* DESCRIPTION OF THE TASK: Find every line containing "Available" in the records below and report the tally as a bare number.

* RECORDS PROVIDED:
---

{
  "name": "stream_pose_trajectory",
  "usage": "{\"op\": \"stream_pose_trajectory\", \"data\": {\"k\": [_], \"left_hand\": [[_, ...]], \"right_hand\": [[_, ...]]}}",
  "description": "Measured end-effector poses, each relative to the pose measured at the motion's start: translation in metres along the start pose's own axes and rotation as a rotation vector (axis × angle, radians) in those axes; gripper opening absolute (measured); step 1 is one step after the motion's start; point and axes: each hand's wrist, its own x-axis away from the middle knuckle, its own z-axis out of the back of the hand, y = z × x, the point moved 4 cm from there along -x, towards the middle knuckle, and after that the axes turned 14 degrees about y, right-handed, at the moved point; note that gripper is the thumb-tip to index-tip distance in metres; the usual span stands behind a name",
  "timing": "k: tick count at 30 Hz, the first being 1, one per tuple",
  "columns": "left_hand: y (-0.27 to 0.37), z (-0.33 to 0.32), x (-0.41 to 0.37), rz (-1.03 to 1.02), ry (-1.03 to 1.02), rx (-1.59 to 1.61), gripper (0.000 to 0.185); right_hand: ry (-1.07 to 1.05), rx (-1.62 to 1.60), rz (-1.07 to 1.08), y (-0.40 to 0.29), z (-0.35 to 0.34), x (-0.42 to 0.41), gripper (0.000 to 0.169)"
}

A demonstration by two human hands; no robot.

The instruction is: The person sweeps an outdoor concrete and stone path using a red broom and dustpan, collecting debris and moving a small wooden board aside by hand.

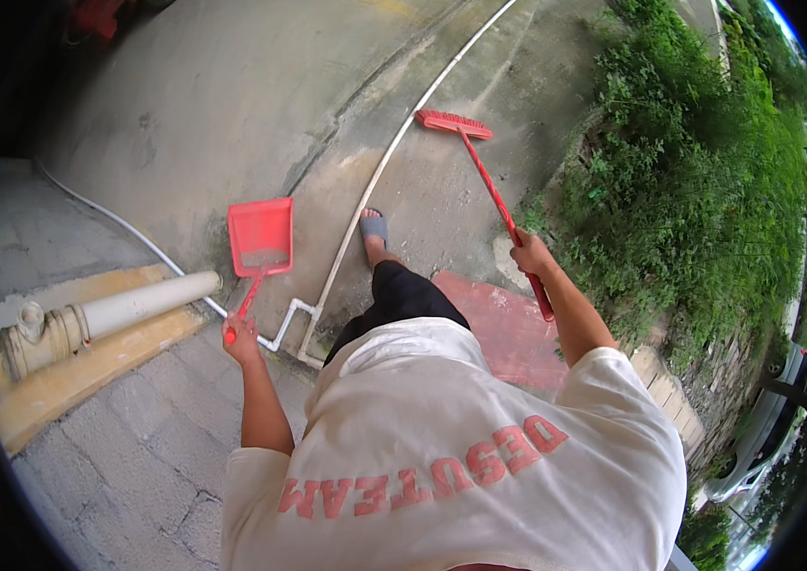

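Note:
At the left, my left hand [240, 335] grips the short handle of a red plastic dustpan [261, 232]. Some grey dirt lies inside the pan, near its handle end. My right hand [532, 254] is closed round the long red handle of a broom [455, 125], whose head is farther out at the upper middle, beside a thin white pipe. The bristles face away from me. Whether the broom head touches the concrete cannot be told.
The thin white pipe [383, 160] crosses the concrete ground [232, 107], with a bent branch by the wall. A thick plastic pipe [153, 298] juts out at left. A reddish board [496, 328] lies behind my leg; green bushes [696, 185] grow at right. A car [760, 435] stands beyond.

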Motion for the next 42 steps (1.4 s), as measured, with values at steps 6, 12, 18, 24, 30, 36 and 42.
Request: {"op": "stream_pose_trajectory", "data": {"k": [6,12,18,24,30,36,42], "left_hand": [[0.003,0.004,0.010,-0.001,0.020,0.011,0.044],[-0.018,0.011,0.016,-0.035,0.039,0.018,0.042],[-0.016,0.011,0.016,-0.040,0.039,0.006,0.041],[-0.014,0.012,-0.005,-0.001,0.035,0.094,0.036],[-0.009,0.021,-0.026,-0.010,0.132,0.164,0.038],[0.022,0.028,-0.008,0.034,0.182,0.190,0.052],[0.025,0.076,0.036,0.083,0.294,0.276,0.051]], "right_hand": [[-0.058,0.322,0.183,0.015,0.005,0.076,0.060],[-0.186,0.245,-0.005,-0.013,0.060,0.111,0.065],[-0.081,0.439,0.234,0.004,0.001,0.091,0.066],[-0.210,0.558,0.280,0.022,-0.021,0.132,0.073],[-0.291,0.651,0.308,0.020,0.003,0.139,0.072],[-0.279,0.636,0.409,0.029,0.011,0.124,0.072],[-0.308,0.602,0.469,0.015,0.010,0.122,0.072]]}}
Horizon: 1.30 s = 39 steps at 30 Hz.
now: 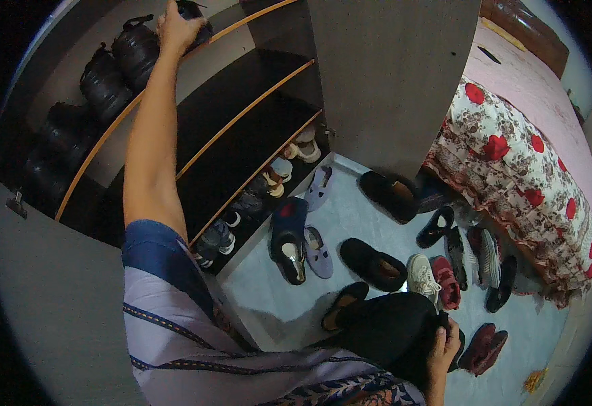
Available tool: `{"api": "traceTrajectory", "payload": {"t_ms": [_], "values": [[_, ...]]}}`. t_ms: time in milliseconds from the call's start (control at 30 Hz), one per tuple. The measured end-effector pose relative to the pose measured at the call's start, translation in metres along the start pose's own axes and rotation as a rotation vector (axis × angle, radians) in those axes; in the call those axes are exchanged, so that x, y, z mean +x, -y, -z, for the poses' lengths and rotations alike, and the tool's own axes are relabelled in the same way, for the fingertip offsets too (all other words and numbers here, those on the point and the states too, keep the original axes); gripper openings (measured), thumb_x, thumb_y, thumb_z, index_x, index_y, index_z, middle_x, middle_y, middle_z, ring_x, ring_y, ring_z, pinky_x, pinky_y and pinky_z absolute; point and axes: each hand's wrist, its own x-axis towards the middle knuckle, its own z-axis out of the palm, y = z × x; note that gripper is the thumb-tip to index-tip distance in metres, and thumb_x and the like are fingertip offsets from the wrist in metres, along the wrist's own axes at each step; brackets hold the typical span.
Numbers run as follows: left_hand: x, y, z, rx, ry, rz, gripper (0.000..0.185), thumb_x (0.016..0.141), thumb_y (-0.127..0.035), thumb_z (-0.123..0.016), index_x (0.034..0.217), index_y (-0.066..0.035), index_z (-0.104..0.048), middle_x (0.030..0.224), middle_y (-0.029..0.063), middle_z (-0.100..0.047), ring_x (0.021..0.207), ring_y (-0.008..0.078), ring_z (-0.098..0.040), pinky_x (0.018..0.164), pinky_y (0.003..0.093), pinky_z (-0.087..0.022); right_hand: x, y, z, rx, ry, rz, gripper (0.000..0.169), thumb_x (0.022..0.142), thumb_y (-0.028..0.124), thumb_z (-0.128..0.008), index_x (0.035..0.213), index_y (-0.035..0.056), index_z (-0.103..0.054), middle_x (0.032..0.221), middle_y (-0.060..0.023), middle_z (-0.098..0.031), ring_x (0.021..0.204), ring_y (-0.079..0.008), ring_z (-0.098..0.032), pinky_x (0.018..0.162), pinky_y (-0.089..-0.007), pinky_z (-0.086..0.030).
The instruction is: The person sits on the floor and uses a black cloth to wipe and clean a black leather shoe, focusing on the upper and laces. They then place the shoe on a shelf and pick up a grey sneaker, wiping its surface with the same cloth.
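Observation:
My left hand (180, 28) reaches up to the cabinet's top shelf and grips a dark bundle (197, 23), partly cut off by the picture's edge. Beside it stand several tied black plastic bags (136, 51); what they hold is hidden. My right hand (445, 342) is low by my black-clad knee, its fingers closed around a small black item (443, 319) that I cannot identify. Just beyond that hand lie a red pair of shoes (447, 284) and a cream lace-up shoe (422, 276).
Lower shelves (245, 122) have orange-brown edges; several shoes (278, 175) fill the bottom one. Open cabinet doors (392, 76) flank it. Across the pale floor lie black slippers (374, 265), lilac shoes (318, 254) and maroon shoes (483, 349). A bed with a floral cover (514, 167) stands at right.

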Motion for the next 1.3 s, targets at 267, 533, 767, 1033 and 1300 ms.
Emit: {"api": "traceTrajectory", "payload": {"t_ms": [267,533,767,1033,1300], "values": [[-0.017,-0.003,0.024,0.088,0.065,-0.173,0.095,0.069,-0.036,-0.081,0.146,-0.020,-0.026,0.132,0.0272,-0.042,0.124,0.0429,-0.041,0.101,0.0471,-0.038,0.001,-0.035,-0.002,-0.246,-0.009,0.075,0.028,0.093,0.020,-0.050,0.109,-0.0024,-0.055,0.086,-0.0055,-0.057,0.076,-0.0133,-0.050,0.073,-0.0259,-0.041],[-0.025,-0.022,0.002,0.154,0.025,-0.057,0.084,0.075,-0.036,-0.077,0.144,-0.022,-0.031,0.140,0.0301,-0.032,0.123,0.0500,-0.038,0.101,0.0527,-0.035,-0.002,-0.034,0.005,-0.306,0.012,0.074,0.025,0.093,0.015,-0.049,0.110,-0.0018,-0.055,0.087,-0.0066,-0.057,0.081,-0.0143,-0.052,0.077,-0.0271,-0.042],[-0.034,-0.017,0.003,0.147,-0.074,0.013,0.076,0.081,-0.029,-0.070,0.144,-0.017,-0.030,0.145,0.0256,-0.027,0.128,0.0471,-0.035,0.101,0.0523,-0.037,-0.008,-0.042,0.005,-0.304,0.001,0.071,0.025,0.092,0.014,-0.050,0.110,-0.0029,-0.054,0.091,-0.0084,-0.059,0.084,-0.0155,-0.053,0.079,-0.0275,-0.042],[-0.203,-0.150,-0.022,0.105,0.144,-0.141,0.072,0.083,-0.022,-0.066,0.144,-0.013,-0.029,0.150,0.0216,-0.019,0.136,0.0409,-0.023,0.104,0.0565,-0.029,-0.007,-0.017,0.011,-0.175,0.023,0.047,0.026,0.086,0.016,-0.058,0.103,-0.0027,-0.056,0.090,-0.0062,-0.059,0.085,-0.0142,-0.053,0.079,-0.0269,-0.042],[-0.537,-0.272,-0.027,-0.872,1.207,-0.201,0.030,0.079,-0.008,-0.064,0.108,0.000,-0.062,0.116,0.0126,-0.062,0.111,0.0251,-0.056,0.097,0.0337,-0.041,0.002,-0.021,0.019,0.211,0.132,0.020,0.031,0.079,0.020,-0.071,0.098,-0.0010,-0.059,0.092,-0.0053,-0.060,0.089,-0.0149,-0.056,0.083,-0.0287,-0.044]]}}
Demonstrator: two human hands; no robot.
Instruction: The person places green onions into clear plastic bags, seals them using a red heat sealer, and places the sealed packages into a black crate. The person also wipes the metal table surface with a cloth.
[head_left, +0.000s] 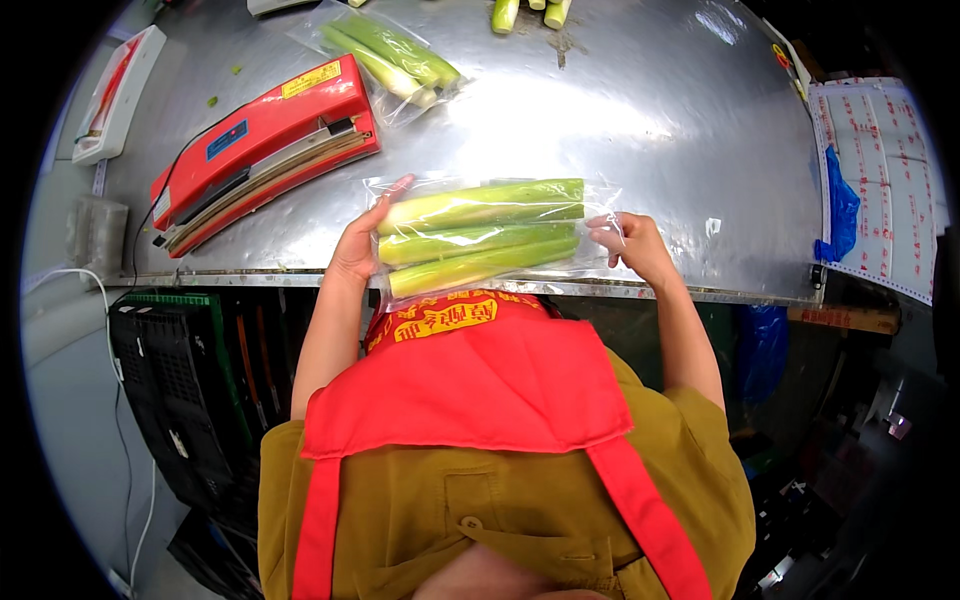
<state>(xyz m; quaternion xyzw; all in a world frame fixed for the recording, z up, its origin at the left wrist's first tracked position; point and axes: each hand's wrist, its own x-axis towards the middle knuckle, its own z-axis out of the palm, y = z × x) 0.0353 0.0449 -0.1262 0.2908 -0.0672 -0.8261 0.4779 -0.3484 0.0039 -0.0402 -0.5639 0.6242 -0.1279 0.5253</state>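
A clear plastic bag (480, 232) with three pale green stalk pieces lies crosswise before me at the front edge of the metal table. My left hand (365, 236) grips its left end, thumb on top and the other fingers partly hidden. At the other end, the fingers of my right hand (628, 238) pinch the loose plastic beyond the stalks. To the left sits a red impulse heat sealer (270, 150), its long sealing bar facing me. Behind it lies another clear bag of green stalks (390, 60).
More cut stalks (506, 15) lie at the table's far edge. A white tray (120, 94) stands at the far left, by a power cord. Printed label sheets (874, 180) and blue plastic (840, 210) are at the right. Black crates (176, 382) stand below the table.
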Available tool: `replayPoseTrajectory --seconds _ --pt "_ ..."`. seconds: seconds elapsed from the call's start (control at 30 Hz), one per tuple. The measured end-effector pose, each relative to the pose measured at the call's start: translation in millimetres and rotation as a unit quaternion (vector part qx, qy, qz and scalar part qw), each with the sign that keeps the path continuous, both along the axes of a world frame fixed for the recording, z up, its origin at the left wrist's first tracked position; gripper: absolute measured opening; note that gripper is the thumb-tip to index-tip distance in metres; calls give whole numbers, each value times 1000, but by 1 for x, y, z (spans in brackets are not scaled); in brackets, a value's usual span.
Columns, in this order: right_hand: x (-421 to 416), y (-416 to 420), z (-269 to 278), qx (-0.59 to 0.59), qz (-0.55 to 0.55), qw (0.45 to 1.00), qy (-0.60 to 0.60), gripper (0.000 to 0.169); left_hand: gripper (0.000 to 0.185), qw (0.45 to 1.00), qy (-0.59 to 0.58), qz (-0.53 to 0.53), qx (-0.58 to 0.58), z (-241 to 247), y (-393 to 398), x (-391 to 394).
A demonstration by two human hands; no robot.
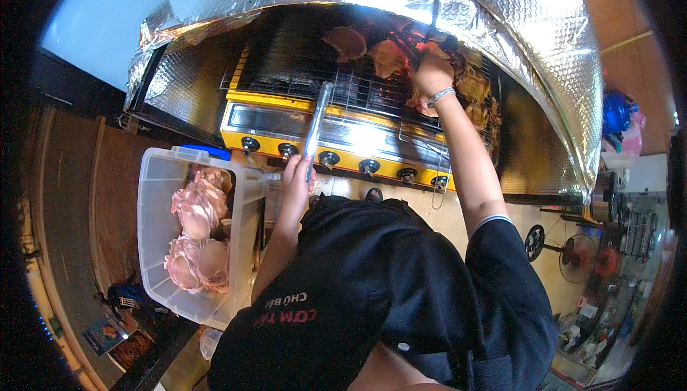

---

* ANSWER FOR THIS EXERCISE: 2